Renovations of Veneziano are expected to cost about $200,000.
In its current 1,200-square-foot location, Charlie's can seat 80 people at a time, half inside, half out. It's not enough space for the little diner that cooks 1,800 eggs from Saturday to Sunday and has seen its fair share of celebrities, including Tom Hanks last year.
Charlie's is a neighborhood place, but Warren said the neighborhood is getting smaller and smaller. There's a bank to the left and newly built apartments and a soon-to-be Chick-fil-A to the right for which construction is scheduled to begin in September.
"And we're bursting at the seams," he said. "Business is so busy, I can't expand anymore unless I go up."

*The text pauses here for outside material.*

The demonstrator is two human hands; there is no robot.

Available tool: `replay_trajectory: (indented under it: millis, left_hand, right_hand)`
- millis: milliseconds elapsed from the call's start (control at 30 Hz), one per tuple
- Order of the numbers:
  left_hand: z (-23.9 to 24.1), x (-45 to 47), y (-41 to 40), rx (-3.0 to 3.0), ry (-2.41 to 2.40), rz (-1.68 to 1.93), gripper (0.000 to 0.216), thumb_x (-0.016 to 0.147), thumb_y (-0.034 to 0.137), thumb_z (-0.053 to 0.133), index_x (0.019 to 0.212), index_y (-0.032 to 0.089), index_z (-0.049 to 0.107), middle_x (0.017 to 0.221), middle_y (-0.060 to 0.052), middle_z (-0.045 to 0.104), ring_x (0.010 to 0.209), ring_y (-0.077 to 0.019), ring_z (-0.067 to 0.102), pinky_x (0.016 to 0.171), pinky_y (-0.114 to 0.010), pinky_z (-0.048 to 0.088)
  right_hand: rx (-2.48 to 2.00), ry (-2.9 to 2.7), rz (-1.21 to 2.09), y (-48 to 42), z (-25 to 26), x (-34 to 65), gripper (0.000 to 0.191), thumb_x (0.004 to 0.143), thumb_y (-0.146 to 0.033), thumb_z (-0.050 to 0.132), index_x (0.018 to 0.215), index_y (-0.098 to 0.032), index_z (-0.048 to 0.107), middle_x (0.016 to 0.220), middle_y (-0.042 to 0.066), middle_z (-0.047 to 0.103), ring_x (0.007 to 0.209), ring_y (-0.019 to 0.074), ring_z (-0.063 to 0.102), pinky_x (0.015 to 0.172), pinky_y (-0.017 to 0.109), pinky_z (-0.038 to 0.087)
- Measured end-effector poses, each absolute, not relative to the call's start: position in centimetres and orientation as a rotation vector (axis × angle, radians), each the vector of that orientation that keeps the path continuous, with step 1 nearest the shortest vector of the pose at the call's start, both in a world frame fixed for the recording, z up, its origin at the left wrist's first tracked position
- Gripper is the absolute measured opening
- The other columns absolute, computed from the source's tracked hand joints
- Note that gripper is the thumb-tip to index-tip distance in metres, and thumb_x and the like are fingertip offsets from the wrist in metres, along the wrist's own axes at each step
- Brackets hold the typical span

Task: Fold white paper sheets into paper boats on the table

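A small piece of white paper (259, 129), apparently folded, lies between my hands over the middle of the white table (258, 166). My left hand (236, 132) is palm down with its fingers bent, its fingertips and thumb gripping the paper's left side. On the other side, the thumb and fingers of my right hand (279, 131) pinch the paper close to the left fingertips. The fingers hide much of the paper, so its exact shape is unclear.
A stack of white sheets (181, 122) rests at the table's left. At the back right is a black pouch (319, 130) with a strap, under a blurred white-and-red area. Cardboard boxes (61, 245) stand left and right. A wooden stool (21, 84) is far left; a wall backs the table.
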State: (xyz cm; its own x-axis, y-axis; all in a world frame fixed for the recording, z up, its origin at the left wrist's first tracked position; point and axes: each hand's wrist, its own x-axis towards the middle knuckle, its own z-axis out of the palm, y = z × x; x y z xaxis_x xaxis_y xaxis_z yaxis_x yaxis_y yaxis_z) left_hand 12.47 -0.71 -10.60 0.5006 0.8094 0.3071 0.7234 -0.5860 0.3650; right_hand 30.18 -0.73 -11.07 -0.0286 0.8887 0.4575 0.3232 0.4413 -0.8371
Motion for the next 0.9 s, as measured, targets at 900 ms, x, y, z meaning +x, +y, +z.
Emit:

When asked if he's worried about losing his Ghent clientele, Warren said, without a doubt.
But it's going to be the same food, the same prices, just 22 blocks away and most of his customers drive anyway, he said, as he slipped out of the back booth and pulled an old framed picture off the wall.
"These two guys are both named Charlie," he said pointing to the men behind the glass. "They drive up from Elizabeth City every Saturday to have breakfast."
Lifelong friends Charlie Gordon, 88, and Charlie Lane, 89, have been Charlie's customers for more than 15 years.
"He drives with me every Saturday," Gordon said of Lane, when reached by phone Wednesday afternoon. "There's not too many we've missed."
They remember the original owners, Charlie Ellison, and his mother Gladys, when it was sold to Kathy Lawless of Norfolk and then sold again to Warren.
The trip up from North Carolina for breakfast takes exactly one hour and they always arrive within a minute or two of the restaurant opening at 7 a.m.
"We have a good time," Gordon said. "I love Norfolk, always have loved Norfolk."
Over the years, the Charlies got to know other early-bird regulars, including Ellie and Paul Lipkin, who live around the corner, and Faye and Bob Stewart of Chesapeake. The six of them now eat breakfast together on Saturdays. Gordon loves his eggs and corned beef harsh.
"They burn it just right," he said jokingly. "With a couple of eggs and grits, that's as good as it gets."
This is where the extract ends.